The increasing need to distribute AI applications from the cloud to edge devices is becoming a pressing concern for addressing data privacy, bandwidth limitations, power consumption reduction, and low latency requirements, especially for real-time, mission- and safety-critical applications. Consequently, there is an ongoing effort to design custom and embedded AI hardware architectures (AI-HW) that can support energy-intensive data movement, speed of computation, and large memory resources that AI requires to achieve their full potential.
However, the current AI-HW architectures are mainly based on GPU, TPU, or specialized designs, which are devoted to improving the energy/performance efficiency for a specific class of AI applications, such as Convolutional Neural Networks. Thus, they are not designed to provide the high flexibility and massive parallelism needed to support a wide range of AI algorithms, including dynamic networks, Recurrent NNs, Transformers, etc.
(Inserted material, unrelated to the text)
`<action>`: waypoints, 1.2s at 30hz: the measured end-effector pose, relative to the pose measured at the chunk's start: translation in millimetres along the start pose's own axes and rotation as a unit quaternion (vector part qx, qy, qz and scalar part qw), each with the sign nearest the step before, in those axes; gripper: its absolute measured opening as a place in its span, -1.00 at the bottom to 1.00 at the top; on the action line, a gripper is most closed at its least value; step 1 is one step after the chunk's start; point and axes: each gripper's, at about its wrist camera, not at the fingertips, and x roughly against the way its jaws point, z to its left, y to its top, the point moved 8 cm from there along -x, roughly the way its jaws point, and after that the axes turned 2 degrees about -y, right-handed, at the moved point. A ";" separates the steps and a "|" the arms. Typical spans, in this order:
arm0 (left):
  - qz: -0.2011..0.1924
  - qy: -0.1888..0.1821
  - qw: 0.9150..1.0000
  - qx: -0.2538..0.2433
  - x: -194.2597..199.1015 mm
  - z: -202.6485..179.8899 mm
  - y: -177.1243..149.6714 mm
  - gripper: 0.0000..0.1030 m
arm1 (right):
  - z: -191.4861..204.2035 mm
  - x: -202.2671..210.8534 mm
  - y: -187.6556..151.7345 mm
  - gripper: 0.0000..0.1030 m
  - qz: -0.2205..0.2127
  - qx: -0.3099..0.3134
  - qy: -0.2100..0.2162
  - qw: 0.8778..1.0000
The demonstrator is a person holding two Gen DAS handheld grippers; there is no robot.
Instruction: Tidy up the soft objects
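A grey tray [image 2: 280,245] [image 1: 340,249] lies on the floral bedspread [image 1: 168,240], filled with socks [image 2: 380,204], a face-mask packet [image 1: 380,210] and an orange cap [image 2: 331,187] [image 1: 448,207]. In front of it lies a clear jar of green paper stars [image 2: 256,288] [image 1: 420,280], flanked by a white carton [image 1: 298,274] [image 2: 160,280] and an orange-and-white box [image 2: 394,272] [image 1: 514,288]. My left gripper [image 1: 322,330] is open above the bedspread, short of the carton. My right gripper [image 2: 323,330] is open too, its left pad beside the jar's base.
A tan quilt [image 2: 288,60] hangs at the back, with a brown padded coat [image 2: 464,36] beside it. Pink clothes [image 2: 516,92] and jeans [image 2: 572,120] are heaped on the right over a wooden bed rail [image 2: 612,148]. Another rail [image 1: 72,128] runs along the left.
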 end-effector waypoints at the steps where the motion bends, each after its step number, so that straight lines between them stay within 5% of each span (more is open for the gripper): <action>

To address these limitations, the AdaptING project proposes a new architectural paradigm called adaptive architecture, which aims to make HW adaptable to any given AI application and its constraints in terms of accuracy, energy, latency, and reliability. The adaptive architecture is designed to provide flexibility, efficiency, sustainability, and reliability for embedded AI. This approach goes beyond the current state-of-the-art HW architectures and targets the next generation of AI by investigating and designing flexible, efficient, sustainable, and reliable embedded AI on adaptive architectures.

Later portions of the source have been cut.